### PROBLEM STATEMENT
Look through the data below for the line with "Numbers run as", and transcribe it exactly together with each line after it up to and including the line with "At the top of". Give nothing else.

### Stored data
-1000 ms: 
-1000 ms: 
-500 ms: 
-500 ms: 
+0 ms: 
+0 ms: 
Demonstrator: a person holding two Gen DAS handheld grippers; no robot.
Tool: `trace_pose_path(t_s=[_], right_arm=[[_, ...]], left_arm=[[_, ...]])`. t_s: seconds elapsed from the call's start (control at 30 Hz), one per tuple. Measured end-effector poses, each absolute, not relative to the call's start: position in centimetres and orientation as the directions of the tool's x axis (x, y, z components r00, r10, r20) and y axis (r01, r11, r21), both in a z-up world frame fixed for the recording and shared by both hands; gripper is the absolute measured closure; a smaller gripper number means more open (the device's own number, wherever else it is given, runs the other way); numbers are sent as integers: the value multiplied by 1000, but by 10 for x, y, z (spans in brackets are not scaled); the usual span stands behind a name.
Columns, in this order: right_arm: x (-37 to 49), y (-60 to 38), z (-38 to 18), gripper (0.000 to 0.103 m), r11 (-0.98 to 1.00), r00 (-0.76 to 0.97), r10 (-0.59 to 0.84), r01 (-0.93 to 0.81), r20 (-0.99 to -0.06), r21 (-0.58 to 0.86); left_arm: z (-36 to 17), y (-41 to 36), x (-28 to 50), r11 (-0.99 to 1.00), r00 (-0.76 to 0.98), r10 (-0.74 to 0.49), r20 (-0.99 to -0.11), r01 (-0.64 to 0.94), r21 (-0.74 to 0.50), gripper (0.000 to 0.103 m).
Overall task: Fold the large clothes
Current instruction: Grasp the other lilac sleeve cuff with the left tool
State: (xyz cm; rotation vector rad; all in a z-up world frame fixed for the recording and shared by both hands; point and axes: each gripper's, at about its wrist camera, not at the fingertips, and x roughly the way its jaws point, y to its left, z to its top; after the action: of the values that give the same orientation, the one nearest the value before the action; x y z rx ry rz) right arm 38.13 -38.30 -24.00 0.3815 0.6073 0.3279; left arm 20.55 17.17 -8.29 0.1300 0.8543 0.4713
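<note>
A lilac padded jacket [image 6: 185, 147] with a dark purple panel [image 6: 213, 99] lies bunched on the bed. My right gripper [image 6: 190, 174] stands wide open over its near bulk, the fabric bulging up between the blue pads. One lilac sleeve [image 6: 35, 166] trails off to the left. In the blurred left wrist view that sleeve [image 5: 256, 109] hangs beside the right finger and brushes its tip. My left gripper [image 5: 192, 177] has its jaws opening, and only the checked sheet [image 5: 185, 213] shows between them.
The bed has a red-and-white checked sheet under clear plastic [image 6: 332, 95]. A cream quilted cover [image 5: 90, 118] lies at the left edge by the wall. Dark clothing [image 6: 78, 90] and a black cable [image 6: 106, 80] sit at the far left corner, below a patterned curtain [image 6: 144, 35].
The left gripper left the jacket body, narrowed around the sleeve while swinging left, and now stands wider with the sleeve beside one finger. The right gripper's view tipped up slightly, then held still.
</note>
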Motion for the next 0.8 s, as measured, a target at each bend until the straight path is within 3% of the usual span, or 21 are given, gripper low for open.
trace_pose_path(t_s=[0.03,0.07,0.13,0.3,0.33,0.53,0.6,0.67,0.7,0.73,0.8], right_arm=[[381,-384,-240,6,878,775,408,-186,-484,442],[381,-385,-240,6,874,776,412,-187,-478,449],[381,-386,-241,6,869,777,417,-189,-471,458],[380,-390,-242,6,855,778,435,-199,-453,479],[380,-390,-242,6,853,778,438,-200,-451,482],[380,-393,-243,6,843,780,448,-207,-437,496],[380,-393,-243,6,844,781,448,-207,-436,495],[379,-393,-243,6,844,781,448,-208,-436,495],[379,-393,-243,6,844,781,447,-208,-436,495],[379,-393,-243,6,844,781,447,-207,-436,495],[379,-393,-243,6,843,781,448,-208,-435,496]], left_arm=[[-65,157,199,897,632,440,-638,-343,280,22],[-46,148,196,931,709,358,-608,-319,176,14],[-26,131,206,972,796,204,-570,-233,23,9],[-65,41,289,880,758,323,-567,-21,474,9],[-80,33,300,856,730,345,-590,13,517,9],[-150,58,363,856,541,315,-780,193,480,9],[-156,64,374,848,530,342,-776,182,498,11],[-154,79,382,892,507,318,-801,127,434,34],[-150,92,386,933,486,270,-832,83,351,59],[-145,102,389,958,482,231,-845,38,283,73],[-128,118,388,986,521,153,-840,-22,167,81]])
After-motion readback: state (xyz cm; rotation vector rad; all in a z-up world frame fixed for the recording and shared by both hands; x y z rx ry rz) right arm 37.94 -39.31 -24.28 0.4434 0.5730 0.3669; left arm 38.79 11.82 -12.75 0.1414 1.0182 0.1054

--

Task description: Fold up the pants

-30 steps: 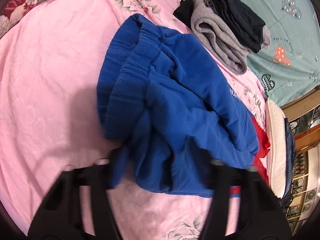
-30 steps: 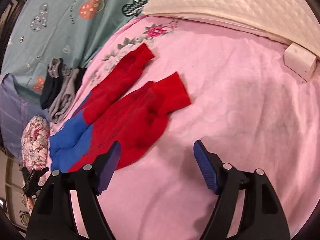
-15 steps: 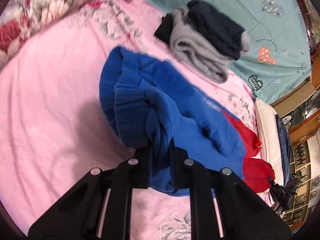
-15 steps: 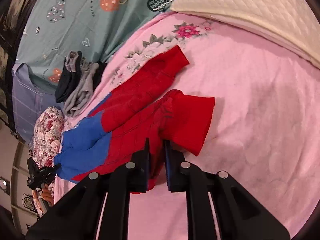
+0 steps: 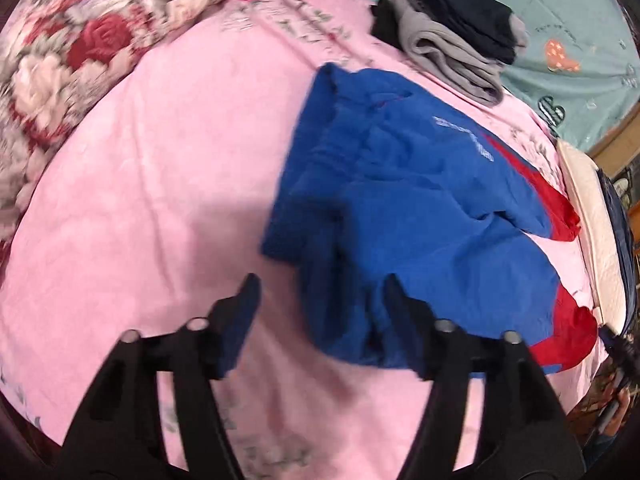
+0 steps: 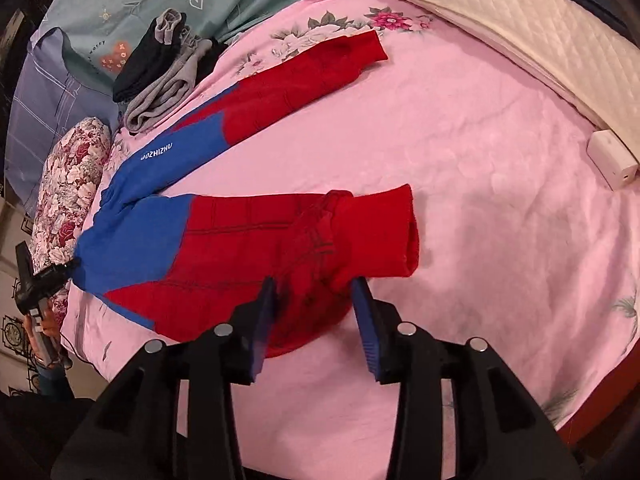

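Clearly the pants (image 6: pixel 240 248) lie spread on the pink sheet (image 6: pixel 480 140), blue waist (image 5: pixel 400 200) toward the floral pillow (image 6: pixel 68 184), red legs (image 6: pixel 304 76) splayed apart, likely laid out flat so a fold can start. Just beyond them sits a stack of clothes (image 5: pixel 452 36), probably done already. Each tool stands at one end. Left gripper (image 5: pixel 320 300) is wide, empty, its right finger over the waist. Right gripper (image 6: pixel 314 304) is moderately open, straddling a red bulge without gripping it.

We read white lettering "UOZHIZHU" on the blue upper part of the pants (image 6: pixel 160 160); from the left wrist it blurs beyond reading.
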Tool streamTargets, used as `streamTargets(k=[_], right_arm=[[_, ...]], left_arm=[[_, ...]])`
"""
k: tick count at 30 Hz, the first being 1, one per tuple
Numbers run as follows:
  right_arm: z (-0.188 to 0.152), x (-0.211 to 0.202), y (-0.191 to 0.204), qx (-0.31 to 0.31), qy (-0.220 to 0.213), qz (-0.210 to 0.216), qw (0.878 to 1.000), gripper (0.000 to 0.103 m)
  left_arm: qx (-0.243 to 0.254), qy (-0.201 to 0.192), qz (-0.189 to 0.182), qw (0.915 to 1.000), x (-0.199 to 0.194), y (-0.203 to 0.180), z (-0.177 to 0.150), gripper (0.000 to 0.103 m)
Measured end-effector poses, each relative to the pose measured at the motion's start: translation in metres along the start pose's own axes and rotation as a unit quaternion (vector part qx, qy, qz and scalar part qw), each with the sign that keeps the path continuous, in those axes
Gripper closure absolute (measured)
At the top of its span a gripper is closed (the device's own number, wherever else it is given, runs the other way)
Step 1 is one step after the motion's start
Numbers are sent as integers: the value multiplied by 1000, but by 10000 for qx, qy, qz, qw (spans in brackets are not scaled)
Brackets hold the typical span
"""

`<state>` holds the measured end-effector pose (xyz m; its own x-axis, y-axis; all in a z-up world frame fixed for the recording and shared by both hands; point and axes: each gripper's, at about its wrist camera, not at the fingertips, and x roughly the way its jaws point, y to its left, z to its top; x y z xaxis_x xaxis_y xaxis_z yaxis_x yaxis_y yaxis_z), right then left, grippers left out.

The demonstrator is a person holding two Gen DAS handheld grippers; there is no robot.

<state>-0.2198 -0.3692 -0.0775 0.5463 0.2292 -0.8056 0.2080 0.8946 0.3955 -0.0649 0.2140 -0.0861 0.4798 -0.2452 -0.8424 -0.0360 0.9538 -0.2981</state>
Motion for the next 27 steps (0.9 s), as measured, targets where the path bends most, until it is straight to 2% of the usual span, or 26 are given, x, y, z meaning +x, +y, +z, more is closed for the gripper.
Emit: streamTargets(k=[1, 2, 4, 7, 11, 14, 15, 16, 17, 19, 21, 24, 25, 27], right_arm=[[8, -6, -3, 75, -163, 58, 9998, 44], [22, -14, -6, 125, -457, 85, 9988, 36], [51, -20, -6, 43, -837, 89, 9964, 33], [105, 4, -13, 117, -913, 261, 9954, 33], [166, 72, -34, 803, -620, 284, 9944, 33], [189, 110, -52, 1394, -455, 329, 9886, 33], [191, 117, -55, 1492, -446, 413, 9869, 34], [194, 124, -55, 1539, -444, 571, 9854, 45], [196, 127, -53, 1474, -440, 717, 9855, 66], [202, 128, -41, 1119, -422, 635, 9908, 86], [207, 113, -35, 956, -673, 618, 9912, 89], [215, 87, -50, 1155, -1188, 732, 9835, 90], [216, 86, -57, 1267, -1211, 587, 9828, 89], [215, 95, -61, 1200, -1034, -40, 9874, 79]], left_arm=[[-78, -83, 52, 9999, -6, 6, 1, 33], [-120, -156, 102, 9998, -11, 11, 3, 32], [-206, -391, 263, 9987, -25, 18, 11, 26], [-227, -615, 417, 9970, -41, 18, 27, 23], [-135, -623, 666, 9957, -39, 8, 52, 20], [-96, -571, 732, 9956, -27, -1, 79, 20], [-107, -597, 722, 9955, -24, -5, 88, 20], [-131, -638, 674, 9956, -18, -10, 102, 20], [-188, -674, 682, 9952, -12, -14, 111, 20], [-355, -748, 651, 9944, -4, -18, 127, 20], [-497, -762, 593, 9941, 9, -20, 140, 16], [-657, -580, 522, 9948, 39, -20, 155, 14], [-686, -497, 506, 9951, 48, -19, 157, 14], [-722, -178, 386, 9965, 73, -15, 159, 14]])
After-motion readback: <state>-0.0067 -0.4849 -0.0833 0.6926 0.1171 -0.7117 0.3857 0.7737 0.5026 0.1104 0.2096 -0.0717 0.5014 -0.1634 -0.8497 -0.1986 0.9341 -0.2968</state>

### RESULT OF THIS TASK
Numbers run as follows:
  right_arm: z (-0.188 to 0.152), x (-0.211 to 0.202), y (-0.191 to 0.204), qx (-0.31 to 0.31), qy (-0.220 to 0.213), qz (-0.210 to 0.216), qw (0.878 to 1.000), gripper (0.000 to 0.103 m)
  left_arm: qx (-0.243 to 0.254), qy (-0.201 to 0.192), qz (-0.189 to 0.182), qw (0.915 to 1.000), x (-0.199 to 0.194), y (-0.203 to 0.180), z (-0.177 to 0.150), gripper (0.000 to 0.103 m)
Measured end-effector poses, each relative to the pose measured at the motion's start: translation in metres along the start pose's own axes and rotation as a unit quaternion (vector part qx, qy, qz and scalar part qw), each with the sign that keeps the path continuous, in those axes
Gripper closure absolute (measured)
At the top of its span a gripper is closed (the device's own number, wherever else it is given, runs the other way)

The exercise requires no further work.